Deer, turkey, squirrels, rabbits, bear, wild boars, porcupines and raccoons were easily tracked and bagged. The air was full of fowl and the rivers and streams were teeming with fish, turtle and crayfish just waiting on a baited hook, while the seacoast offered mussels, clams, shrimp and other shellfish. Nothing was wasted when a kill was made, life was hard and winter was always in the back of their minds.

Those wealthy enough to own pigs, sheep, goats, oxen, cows or turkeys, chickens and ducks, carefully guarded and cared for their animals and prayed for them to reproduce.
For the most part, they did not butcher a cow, sheep or goat often, because in addition to producing more offspring and providing meat, they might also provide:

Milk for drinking, baking, buttermilk and making cheese and butter.
Hides for making clothing, shoes, boots, saddles and other items.
Wool for warm socks and clothing.
Rennet from the stomach to make cheese.

Chickens, turkeys and ducks gave them more variety in their diet as well as down for pillows and mattresses. Most laying hens were very old before they ever appeared on the table as fried chicken, because an egg was produced everyday and fried chicken was only for one meal.

As soon as cold weather arrived, a hog was butchered and salted down. The hams and great slabs of bacon and ribs were hung in smokehouses where they cured. The head was boiled and made into headcheese and the tail was roasted on a stick for some lucky child.

The feet were pickled and the bits and pieces were mixed with herbs such as sage and pepper and stuffed into the pigs intestines as sausage. The fat was rendered into lard, which was used for lighting, soap making and cooking. From top to bottom and head to tail, the whole pig was used. Only the entrails and bones were discarded.

*Vegetables and Fruits

Each house had its own kitchen garden from which the family ate all summer and canned, dried and pickled for the winter months. Few had canning jars and most of the produce was dried or pickled in large barrels. Root crops were the main source of food for the winter because they kept well in cool root cellars.

These included potatoes, peanuts, carrots, rutabaga, turnips, beets, parsnips, yams and horseradish to name a few. Apples, pumpkins, cabbages and hard-skinned squashes were also stored in the root cellar as were nuts gathered from the woods in the fall.

Many kinds of beans were shelled, dried and stored in large sacks, as were various kinds of peas. Corn was dried and removed from the cob and ground for meal or mixed with green beans and pickled. Apples, plums and peaches were also dried.

Garlic and onions were braided in long ropes and hung to dry. Peppers were strung with needle and thread and hung to dry. Tomatoes were dried and later reconstituted in the stew pot. Even the green beans were strung and dried, which gave them a leathery texture when they were later cooked and gave them the name of leather johns.

*Sweeteners and Seasonings

Every cook used herbs and spices to add flavor to her meals. While, the average American cook today has a general knowledge of about twenty herbs and spices, the women of the late 1700's had an immense knowledge of about seventy herbs and spices, which they used for flavor, preserving and medicinal purposes.

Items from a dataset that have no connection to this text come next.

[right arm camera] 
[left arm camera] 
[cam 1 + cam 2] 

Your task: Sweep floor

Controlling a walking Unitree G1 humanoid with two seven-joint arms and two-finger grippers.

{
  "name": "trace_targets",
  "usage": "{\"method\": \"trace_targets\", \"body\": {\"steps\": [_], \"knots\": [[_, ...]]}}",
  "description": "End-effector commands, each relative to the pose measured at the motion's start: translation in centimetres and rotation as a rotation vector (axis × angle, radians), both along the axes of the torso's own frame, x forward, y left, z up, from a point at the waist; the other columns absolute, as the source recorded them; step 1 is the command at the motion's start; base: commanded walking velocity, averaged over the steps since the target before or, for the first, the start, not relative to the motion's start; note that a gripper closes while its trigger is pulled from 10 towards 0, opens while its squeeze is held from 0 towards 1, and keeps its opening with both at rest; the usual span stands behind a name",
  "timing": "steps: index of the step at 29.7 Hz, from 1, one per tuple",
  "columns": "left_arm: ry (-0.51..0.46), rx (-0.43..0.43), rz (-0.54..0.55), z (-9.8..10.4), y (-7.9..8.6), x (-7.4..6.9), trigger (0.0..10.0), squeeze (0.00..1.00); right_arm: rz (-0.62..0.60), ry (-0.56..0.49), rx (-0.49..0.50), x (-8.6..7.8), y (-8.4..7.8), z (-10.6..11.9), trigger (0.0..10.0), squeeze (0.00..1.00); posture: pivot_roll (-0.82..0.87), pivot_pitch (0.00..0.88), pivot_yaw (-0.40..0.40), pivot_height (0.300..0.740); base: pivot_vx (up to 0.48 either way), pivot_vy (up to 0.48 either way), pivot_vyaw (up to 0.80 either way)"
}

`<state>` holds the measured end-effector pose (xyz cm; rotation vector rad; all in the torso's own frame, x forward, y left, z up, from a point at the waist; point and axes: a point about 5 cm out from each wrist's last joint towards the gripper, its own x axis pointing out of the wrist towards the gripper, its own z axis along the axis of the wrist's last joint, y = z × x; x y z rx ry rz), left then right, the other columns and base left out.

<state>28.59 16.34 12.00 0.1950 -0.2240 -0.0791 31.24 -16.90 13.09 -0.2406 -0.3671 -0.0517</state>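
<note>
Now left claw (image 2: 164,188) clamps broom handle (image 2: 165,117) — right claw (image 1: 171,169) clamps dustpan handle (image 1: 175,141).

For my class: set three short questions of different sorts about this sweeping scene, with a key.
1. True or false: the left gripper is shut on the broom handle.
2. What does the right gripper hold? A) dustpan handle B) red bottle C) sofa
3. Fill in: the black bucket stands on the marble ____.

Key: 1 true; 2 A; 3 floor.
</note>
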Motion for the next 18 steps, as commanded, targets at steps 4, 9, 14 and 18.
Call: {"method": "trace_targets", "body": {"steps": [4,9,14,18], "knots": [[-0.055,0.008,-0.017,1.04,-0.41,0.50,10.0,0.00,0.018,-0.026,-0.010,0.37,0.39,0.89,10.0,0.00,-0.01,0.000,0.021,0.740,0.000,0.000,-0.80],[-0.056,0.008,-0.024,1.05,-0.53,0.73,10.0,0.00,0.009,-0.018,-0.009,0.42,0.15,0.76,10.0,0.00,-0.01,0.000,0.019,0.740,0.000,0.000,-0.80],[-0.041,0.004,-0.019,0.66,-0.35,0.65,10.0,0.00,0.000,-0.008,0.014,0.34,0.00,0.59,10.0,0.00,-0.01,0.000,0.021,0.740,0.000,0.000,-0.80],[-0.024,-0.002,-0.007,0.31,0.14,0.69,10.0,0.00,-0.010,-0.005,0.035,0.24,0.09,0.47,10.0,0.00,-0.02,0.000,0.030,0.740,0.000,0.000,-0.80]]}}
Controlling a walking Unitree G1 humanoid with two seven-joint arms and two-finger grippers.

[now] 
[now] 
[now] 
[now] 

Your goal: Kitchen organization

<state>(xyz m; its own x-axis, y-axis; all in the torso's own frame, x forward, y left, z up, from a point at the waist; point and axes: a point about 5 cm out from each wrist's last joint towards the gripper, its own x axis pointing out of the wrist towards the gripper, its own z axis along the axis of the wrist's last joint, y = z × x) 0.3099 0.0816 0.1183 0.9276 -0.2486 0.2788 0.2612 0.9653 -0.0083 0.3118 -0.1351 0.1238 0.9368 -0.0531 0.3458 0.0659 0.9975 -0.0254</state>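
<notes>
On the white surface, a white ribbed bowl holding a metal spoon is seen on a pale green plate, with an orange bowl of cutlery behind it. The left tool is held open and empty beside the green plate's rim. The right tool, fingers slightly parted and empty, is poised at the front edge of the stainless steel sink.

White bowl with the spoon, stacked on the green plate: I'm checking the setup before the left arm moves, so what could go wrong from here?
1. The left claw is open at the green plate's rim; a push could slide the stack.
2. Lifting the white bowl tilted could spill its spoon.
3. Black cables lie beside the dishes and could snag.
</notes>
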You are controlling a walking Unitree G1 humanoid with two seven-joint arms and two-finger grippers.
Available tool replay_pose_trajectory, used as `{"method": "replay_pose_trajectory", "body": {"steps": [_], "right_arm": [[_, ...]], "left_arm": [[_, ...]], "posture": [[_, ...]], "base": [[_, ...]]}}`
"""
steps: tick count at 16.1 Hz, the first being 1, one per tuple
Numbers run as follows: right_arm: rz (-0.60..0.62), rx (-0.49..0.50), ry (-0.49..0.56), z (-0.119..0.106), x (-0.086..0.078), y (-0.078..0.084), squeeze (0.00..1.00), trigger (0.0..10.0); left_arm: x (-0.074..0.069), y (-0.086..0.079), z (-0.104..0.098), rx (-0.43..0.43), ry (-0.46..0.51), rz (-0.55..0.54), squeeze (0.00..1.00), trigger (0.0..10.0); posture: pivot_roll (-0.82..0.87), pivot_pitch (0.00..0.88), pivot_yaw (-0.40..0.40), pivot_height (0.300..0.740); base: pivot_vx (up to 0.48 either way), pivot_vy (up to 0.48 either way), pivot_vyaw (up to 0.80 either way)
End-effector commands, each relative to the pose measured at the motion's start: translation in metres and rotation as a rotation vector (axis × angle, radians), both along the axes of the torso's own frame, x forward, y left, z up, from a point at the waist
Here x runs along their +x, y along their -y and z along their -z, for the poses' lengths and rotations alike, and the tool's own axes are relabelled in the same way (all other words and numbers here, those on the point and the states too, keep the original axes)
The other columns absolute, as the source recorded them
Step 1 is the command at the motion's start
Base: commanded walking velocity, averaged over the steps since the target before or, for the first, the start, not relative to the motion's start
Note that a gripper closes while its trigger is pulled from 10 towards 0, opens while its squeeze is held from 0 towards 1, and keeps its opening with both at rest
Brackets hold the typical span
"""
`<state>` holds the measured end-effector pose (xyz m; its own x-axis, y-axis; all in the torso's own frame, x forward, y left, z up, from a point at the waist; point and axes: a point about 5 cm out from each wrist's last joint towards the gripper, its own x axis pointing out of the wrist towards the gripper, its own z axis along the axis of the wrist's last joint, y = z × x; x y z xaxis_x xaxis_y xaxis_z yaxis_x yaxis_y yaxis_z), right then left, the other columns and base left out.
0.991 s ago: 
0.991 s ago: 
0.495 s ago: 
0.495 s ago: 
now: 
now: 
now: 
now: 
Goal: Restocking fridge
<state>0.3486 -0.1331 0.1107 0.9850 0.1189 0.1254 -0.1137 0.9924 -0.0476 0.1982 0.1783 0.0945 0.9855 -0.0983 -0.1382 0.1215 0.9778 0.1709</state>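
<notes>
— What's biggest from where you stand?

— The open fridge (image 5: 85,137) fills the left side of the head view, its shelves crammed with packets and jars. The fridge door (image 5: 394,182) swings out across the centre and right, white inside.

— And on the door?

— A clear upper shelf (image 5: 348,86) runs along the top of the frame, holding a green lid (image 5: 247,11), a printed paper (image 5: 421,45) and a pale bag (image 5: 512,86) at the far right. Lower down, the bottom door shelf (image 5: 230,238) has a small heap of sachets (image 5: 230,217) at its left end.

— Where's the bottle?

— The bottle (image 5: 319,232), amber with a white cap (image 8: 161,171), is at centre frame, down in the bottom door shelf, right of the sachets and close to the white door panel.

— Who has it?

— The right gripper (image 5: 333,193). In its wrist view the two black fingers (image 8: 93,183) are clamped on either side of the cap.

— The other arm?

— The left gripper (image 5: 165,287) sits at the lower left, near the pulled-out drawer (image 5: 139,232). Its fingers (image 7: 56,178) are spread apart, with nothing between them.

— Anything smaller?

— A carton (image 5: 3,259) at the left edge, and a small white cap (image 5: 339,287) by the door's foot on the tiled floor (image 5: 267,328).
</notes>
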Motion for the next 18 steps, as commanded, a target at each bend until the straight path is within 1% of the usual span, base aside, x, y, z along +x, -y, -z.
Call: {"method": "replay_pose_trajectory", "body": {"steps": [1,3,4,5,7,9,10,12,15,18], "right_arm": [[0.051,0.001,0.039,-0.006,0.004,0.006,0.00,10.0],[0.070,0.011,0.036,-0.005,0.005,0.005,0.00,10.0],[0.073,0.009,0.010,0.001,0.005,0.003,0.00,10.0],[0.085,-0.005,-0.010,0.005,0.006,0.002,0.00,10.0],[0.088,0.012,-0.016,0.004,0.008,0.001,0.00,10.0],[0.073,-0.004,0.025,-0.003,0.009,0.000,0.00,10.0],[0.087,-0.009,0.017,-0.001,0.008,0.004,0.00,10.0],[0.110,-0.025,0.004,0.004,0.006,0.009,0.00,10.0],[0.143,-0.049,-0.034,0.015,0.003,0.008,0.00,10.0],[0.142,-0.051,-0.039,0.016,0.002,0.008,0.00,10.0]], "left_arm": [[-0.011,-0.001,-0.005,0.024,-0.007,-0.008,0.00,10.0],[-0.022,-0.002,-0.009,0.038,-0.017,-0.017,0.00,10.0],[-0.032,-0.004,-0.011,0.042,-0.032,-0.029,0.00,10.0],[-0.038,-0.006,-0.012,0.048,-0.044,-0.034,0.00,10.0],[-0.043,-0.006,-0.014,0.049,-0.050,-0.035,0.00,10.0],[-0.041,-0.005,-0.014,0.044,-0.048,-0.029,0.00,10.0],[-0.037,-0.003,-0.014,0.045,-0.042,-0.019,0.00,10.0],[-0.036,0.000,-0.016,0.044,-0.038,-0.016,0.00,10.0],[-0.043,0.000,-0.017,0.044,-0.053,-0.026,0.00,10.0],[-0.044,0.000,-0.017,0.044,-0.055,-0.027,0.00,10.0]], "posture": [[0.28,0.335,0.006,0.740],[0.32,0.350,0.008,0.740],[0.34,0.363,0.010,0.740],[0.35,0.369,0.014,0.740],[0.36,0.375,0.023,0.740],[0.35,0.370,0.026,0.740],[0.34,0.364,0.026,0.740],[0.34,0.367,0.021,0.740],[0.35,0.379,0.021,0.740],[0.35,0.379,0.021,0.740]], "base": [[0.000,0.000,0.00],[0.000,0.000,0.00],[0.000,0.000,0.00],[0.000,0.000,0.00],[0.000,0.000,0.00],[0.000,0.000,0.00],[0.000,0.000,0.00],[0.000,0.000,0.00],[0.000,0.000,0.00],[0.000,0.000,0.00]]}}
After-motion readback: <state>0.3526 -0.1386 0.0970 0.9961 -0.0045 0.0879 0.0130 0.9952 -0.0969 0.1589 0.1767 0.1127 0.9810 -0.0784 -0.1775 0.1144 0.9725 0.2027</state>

Table sugar, as we know it, was expensive and hard to obtain. Drinks and desserts were sweetened with molasses, maple sugar, brown sugar, honey and sorghum. Most sweeteners were derived from sugar cane and sugar beets, which were grown for this purpose.

*The following recipe is from a book written in 1845 by Ann Allen entitled, "The Housekeepers Assistant."

Calf's Head Soup.-Take a calf's head, wash it clean, stew it with a bunch of sweet herbs, an onion stuck with cloves, mace, pearl barley, and Jamaica pepper; when it is very tender, put to it some stewed celery; season it with pepper; and serve it with the head in the middle.

This article is written about the average household during the Revolutionary War time period. The wealthier population enjoyed chocolate, ice cream and other treats, which we take for granted today. They had no modern conveniences or instant meals, but despite this, they turned out delicious meals and fed a great nation through a hard and trying time.